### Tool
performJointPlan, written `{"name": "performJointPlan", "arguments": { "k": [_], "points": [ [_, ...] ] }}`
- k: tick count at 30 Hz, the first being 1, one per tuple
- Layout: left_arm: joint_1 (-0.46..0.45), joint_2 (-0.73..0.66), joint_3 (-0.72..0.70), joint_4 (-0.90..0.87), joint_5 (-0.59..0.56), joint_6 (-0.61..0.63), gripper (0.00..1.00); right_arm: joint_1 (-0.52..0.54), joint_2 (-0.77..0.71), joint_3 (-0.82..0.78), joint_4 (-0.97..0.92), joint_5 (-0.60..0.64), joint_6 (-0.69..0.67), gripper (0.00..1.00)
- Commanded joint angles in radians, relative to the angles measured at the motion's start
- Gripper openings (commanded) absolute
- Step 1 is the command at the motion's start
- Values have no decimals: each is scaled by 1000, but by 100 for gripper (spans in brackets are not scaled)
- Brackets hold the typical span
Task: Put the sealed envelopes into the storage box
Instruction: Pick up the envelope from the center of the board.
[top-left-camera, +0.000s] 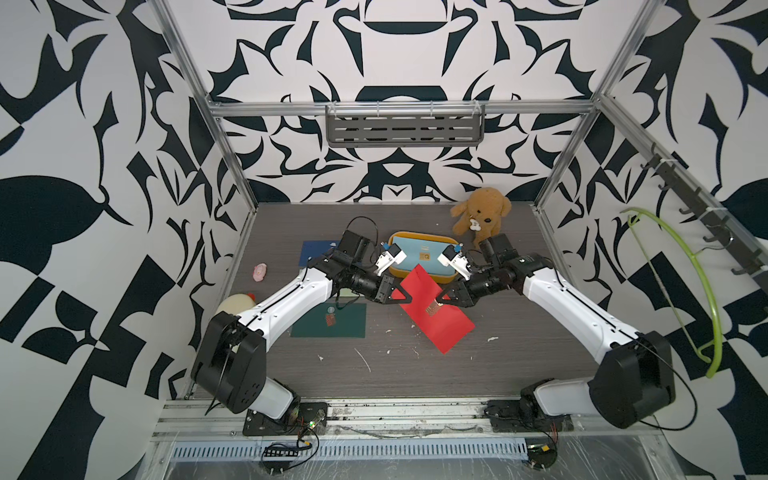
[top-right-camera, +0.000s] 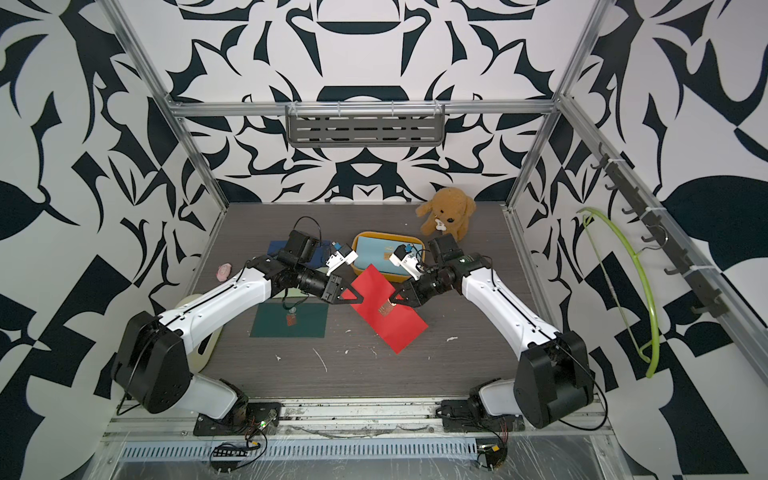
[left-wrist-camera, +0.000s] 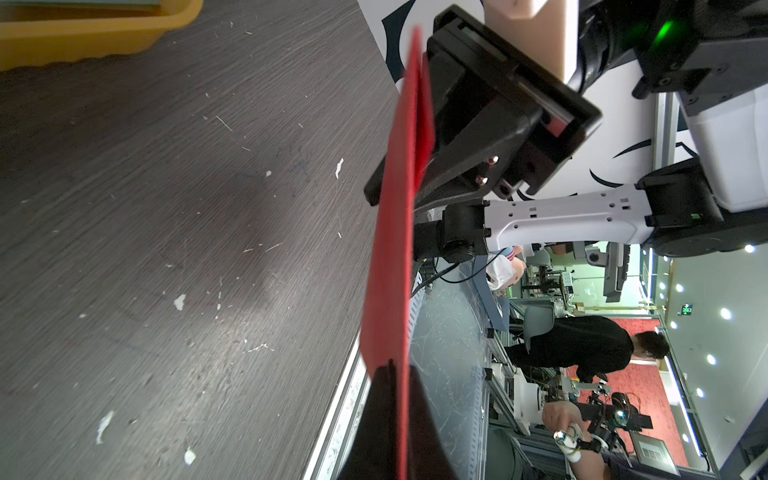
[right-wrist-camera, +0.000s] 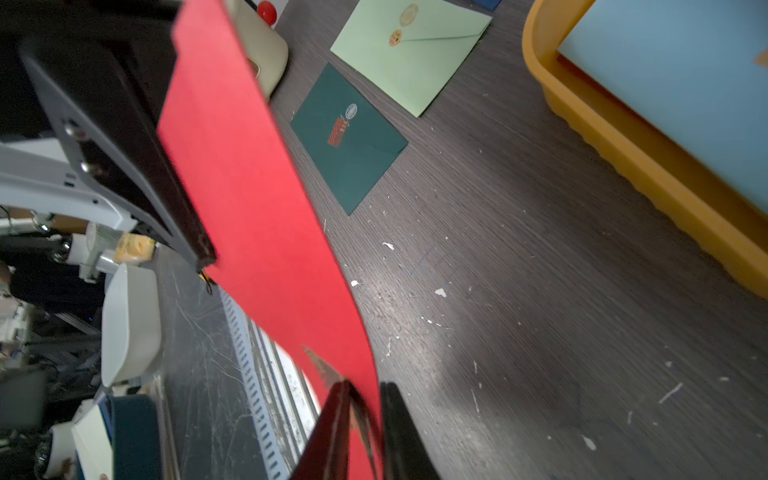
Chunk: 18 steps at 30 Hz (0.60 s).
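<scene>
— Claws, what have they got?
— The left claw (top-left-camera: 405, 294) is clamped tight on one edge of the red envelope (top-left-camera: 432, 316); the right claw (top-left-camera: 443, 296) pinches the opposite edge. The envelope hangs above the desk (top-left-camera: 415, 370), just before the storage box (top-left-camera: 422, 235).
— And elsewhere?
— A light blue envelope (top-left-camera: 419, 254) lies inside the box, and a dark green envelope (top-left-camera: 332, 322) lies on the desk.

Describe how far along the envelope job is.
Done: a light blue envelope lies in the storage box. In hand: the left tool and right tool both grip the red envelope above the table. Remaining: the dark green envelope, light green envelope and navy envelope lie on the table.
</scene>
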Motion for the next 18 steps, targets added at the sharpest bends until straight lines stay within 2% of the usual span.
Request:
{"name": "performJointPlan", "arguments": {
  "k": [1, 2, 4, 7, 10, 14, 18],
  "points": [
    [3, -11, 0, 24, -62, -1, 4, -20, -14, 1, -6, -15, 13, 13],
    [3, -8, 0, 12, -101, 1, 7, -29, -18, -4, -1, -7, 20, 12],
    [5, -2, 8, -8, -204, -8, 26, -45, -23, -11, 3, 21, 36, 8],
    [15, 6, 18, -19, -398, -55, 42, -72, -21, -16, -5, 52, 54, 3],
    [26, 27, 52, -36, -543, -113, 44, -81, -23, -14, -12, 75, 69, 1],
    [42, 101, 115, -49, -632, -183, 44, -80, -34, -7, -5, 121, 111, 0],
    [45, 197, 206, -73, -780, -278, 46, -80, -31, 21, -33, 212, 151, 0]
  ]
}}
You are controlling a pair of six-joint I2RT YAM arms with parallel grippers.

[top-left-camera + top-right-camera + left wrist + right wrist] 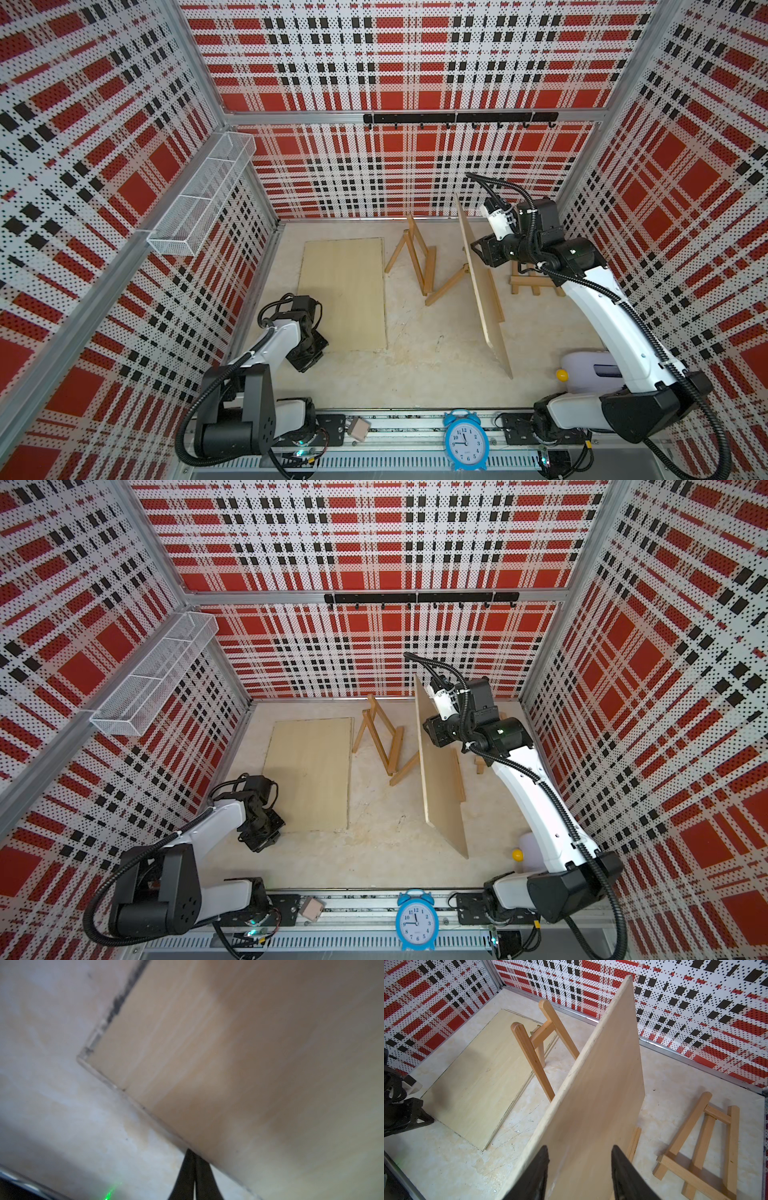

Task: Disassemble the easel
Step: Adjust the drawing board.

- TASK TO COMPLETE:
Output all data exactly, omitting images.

- RESULT OF THIS TASK:
### Tool
performJointPlan, written `{"name": "performJointPlan", "arguments": { "k": [_], "points": [ [_, ...] ] }}`
- k: tick count at 30 Hz, the first being 1, one per tuple
- Layout: left_arm: joint_1 (-0.46..0.45), joint_2 (-0.73..0.66), joint_3 (-0.72..0.70), joint_4 (-0.90..0.87), joint_5 (-0.59..0.56), joint_6 (-0.61..0.63), gripper (0.00..1.00); right_arm: joint_1 (-0.52..0.54), joint_2 (-0.77..0.71), joint_3 (-0.82..0.78), joint_4 (-0.97..0.92), joint_5 (-0.60..0.64), joint_6 (-0.69..0.67), gripper (0.00..1.00)
- Commanded joint angles in radians, relative to the angles measured at the motion's start
- Gripper openings (commanded) absolute
- Step 1 is the command at the motion's start
- Values have no decimals: each is scaled by 1000, but by 100 for gripper (spans in brackets are not scaled)
- Brackets hold the typical span
Task: Put the sealed envelopes into the storage box
Instruction: Pick up the envelope from the center of the board.
[top-left-camera, +0.000s] 
[top-right-camera, +0.000s] 
[left-wrist-camera, +0.000s] 
[right-wrist-camera, +0.000s] 
Chunk: 18 steps at 30 Hz (0.60 s).
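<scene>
— Claws, what have they got?
— The left claw (top-left-camera: 405, 294) is clamped tight on one edge of the red envelope (top-left-camera: 432, 316); the right claw (top-left-camera: 443, 296) pinches the opposite edge. The envelope hangs above the desk (top-left-camera: 415, 370), just before the storage box (top-left-camera: 422, 235).
— And elsewhere?
— A light blue envelope (top-left-camera: 419, 254) lies inside the box, and a dark green envelope (top-left-camera: 332, 322) lies on the desk.

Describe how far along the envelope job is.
Done: a light blue envelope lies in the storage box. In hand: the left tool and right tool both grip the red envelope above the table. Remaining: the dark green envelope, light green envelope and navy envelope lie on the table.
</scene>
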Motion for the next 18 steps, targets added at the sharpest bends until straight lines stay within 2% of the usual span.
Request:
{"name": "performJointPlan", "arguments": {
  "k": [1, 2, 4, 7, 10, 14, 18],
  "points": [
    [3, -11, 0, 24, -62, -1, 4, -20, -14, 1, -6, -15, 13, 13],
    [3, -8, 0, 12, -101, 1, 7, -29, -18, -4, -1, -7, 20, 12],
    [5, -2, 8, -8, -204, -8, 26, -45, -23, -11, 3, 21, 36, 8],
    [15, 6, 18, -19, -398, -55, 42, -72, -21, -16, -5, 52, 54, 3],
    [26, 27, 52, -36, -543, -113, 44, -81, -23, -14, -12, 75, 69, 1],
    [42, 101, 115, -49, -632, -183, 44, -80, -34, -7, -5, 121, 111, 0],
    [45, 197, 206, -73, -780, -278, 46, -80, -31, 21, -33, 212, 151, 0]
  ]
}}
You are controlling a pair of six-joint I2RT YAM arms with parallel grippers.

[top-left-camera + top-right-camera + left wrist + right wrist] 

Task: Disassemble the easel
Step: Adjust the drawing board.

Here the exercise is finished.